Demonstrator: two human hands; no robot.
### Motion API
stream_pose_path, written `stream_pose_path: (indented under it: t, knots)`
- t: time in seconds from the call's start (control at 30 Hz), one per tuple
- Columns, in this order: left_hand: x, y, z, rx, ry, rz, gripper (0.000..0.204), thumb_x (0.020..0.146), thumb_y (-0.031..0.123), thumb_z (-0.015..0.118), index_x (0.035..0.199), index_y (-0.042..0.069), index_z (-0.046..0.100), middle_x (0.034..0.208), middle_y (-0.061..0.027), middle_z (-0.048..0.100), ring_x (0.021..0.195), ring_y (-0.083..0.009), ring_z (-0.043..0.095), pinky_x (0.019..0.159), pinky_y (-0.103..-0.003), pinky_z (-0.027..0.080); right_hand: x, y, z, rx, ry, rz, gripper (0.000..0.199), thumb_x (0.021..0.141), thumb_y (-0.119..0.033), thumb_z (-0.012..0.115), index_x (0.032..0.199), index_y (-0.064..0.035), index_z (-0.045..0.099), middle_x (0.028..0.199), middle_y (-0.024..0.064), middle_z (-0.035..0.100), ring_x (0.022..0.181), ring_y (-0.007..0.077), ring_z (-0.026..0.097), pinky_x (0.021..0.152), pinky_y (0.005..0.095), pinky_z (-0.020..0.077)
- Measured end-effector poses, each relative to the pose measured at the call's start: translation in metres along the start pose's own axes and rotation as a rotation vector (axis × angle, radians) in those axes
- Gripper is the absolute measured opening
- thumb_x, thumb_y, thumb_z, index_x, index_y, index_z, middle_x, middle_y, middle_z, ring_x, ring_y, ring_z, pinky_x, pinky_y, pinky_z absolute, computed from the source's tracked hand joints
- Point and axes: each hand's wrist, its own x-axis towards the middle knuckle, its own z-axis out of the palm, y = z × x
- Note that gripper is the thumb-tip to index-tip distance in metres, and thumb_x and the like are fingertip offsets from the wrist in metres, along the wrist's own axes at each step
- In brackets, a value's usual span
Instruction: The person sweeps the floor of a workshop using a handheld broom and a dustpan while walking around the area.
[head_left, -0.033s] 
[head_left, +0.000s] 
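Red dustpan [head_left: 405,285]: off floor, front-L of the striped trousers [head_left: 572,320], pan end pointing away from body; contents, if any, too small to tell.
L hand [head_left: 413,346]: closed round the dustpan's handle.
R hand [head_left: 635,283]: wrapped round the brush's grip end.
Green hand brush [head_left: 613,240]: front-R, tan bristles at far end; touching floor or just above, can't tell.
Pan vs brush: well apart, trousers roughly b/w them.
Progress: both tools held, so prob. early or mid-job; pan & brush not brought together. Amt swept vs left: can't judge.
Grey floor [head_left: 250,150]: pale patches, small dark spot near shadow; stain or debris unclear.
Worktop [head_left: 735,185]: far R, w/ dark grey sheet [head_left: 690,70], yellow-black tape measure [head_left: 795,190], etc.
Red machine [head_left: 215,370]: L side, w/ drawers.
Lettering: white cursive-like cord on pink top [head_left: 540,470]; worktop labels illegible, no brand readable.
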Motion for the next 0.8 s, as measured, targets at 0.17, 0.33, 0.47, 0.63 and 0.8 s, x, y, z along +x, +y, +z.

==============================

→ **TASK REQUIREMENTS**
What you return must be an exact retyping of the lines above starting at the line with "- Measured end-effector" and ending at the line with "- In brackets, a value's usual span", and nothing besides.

→ **RESULT FOR THIS TASK**
- Measured end-effector poses, each relative to the pose measured at the call's start: translation in metres along the start pose's own axes and rotation as a rotation vector (axis × angle, radians) in those axes
- Gripper is the absolute measured opening
- thumb_x, thumb_y, thumb_z, index_x, index_y, index_z, middle_x, middle_y, middle_z, ring_x, ring_y, ring_z, pinky_x, pinky_y, pinky_z absolute, computed from the source's tracked hand joints
- Point and axes: each hand's wrist, its own x-axis towards the middle knuckle, its own z-axis out of the palm, y = z × x
- Note that gripper is the thumb-tip to index-tip distance in metres, and thumb_x and the like are fingertip offsets from the wrist in metres, along the wrist's own axes at each step
- In brackets, a value's usual span

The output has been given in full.